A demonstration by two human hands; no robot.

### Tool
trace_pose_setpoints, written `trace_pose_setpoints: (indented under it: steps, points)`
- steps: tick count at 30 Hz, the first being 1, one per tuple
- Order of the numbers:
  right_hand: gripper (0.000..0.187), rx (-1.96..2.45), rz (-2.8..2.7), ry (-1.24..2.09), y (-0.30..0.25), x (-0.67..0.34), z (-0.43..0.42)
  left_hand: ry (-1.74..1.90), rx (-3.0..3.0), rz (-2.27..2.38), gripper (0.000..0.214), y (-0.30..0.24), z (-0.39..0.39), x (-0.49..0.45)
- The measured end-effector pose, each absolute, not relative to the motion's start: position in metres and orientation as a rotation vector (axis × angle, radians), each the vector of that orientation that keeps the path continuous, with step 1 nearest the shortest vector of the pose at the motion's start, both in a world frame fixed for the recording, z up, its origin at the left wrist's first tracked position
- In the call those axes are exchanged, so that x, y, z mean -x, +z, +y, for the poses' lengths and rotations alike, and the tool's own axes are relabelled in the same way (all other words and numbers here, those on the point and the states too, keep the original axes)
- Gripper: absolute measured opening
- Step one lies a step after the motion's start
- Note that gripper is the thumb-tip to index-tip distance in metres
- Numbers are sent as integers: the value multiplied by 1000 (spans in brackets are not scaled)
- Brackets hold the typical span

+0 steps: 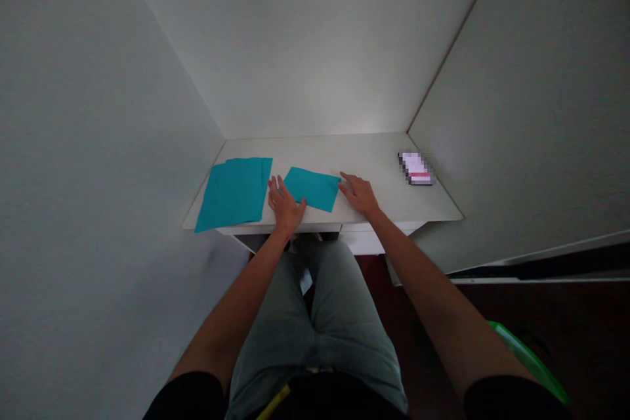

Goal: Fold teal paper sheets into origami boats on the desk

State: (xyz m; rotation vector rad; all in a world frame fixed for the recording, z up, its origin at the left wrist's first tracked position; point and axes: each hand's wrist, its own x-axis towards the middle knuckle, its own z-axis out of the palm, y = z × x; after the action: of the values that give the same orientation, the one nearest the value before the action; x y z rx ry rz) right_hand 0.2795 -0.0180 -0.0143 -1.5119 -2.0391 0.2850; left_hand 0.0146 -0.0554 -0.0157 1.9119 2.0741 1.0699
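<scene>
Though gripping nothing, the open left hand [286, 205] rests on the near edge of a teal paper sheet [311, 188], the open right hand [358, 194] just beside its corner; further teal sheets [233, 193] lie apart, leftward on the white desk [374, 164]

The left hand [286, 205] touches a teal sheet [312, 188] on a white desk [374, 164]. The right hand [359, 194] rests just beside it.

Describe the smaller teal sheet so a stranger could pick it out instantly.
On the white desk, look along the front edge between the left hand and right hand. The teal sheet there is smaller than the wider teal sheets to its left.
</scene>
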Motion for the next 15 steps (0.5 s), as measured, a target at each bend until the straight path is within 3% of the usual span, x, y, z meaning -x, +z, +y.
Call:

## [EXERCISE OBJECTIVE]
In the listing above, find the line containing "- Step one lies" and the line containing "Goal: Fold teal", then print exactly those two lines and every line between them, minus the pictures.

## [EXPECTED OUTPUT]
- Step one lies a step after the motion's start
- Note that gripper is the thumb-tip to index-tip distance in metres
- Numbers are sent as integers: the value multiplied by 1000 (spans in brackets are not scaled)
- Brackets hold the typical span

+0 steps: 

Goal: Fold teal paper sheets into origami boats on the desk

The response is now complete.